Directions for this task >>
Copy out the listing that follows, exactly, without its pictures.
* * *
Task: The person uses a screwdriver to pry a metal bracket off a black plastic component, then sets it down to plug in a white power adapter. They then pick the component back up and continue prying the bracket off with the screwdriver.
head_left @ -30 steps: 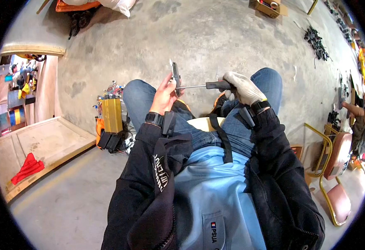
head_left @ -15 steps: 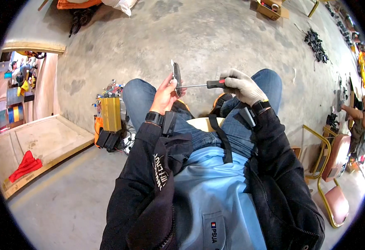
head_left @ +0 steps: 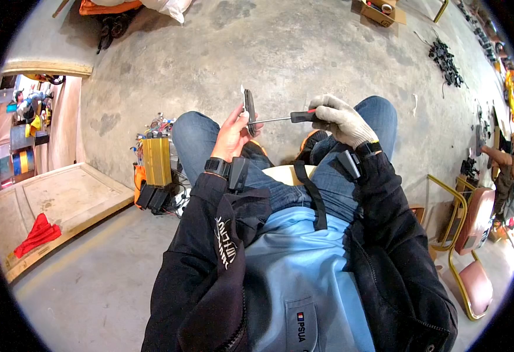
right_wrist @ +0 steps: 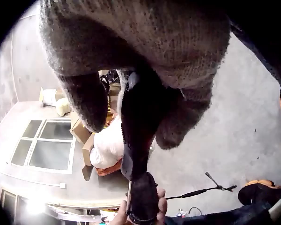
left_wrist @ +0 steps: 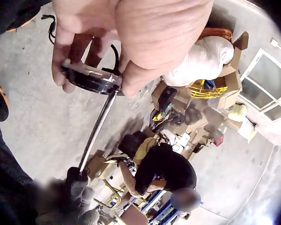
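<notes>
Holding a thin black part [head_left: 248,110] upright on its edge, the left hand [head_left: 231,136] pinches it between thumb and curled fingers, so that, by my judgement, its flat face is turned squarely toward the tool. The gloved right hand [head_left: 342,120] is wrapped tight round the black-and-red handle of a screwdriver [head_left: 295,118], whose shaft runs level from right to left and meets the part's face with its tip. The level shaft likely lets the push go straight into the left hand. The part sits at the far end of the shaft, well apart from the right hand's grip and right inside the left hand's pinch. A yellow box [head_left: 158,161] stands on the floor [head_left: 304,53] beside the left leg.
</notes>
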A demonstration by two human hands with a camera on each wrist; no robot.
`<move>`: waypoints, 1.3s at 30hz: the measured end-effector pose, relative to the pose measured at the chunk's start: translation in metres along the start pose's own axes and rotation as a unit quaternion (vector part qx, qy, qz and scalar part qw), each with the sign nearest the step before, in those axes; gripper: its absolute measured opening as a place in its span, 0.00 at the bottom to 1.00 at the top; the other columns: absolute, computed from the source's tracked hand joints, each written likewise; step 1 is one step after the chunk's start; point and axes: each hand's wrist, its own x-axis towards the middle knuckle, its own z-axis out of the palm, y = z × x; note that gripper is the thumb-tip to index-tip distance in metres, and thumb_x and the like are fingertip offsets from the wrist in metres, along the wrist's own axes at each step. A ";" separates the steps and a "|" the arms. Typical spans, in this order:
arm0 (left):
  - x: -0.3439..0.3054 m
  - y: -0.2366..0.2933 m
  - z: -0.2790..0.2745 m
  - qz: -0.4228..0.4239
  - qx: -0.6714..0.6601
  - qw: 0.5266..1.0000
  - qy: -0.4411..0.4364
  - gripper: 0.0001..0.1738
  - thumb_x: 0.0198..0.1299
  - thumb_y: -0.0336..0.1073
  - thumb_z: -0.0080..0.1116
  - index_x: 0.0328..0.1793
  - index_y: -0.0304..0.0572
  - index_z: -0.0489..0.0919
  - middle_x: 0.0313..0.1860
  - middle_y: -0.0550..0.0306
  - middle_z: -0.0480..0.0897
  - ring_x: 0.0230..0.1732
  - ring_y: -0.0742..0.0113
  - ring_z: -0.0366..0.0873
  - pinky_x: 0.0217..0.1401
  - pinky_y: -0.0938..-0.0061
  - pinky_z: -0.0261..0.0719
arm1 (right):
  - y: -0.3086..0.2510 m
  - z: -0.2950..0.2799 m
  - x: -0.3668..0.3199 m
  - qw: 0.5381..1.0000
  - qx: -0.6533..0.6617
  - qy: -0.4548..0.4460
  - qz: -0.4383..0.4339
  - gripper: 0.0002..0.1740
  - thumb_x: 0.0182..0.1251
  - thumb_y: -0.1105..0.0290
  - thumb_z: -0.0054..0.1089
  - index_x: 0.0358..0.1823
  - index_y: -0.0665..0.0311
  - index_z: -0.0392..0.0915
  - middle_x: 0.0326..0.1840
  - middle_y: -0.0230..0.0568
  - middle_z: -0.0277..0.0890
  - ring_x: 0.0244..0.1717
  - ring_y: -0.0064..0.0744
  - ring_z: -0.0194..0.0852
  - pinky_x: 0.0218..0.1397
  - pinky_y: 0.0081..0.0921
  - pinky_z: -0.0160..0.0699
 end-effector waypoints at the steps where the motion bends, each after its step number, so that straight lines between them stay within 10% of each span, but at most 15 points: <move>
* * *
Result below >>
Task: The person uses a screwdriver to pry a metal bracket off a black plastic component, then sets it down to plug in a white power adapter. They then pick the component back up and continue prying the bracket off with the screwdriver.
head_left @ -30 steps: 
head_left @ -15 steps: 
head_left @ +0 steps: 
right_wrist @ +0 steps: 
left_wrist @ +0 steps: 
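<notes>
Holding a thin black part [head_left: 248,110] upright on its edge, the left hand [head_left: 231,136] pinches it between thumb and curled fingers, so that, by my judgement, its flat face is turned squarely toward the tool. The gloved right hand [head_left: 342,120] is wrapped tight round the black-and-red handle of a screwdriver [head_left: 295,118], whose shaft runs level from right to left and meets the part's face with its tip. The level shaft likely lets the push go straight into the left hand. The part sits at the far end of the shaft, well apart from the right hand's grip and right inside the left hand's pinch. A yellow box [head_left: 158,161] stands on the floor [head_left: 304,53] beside the left leg.
</notes>
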A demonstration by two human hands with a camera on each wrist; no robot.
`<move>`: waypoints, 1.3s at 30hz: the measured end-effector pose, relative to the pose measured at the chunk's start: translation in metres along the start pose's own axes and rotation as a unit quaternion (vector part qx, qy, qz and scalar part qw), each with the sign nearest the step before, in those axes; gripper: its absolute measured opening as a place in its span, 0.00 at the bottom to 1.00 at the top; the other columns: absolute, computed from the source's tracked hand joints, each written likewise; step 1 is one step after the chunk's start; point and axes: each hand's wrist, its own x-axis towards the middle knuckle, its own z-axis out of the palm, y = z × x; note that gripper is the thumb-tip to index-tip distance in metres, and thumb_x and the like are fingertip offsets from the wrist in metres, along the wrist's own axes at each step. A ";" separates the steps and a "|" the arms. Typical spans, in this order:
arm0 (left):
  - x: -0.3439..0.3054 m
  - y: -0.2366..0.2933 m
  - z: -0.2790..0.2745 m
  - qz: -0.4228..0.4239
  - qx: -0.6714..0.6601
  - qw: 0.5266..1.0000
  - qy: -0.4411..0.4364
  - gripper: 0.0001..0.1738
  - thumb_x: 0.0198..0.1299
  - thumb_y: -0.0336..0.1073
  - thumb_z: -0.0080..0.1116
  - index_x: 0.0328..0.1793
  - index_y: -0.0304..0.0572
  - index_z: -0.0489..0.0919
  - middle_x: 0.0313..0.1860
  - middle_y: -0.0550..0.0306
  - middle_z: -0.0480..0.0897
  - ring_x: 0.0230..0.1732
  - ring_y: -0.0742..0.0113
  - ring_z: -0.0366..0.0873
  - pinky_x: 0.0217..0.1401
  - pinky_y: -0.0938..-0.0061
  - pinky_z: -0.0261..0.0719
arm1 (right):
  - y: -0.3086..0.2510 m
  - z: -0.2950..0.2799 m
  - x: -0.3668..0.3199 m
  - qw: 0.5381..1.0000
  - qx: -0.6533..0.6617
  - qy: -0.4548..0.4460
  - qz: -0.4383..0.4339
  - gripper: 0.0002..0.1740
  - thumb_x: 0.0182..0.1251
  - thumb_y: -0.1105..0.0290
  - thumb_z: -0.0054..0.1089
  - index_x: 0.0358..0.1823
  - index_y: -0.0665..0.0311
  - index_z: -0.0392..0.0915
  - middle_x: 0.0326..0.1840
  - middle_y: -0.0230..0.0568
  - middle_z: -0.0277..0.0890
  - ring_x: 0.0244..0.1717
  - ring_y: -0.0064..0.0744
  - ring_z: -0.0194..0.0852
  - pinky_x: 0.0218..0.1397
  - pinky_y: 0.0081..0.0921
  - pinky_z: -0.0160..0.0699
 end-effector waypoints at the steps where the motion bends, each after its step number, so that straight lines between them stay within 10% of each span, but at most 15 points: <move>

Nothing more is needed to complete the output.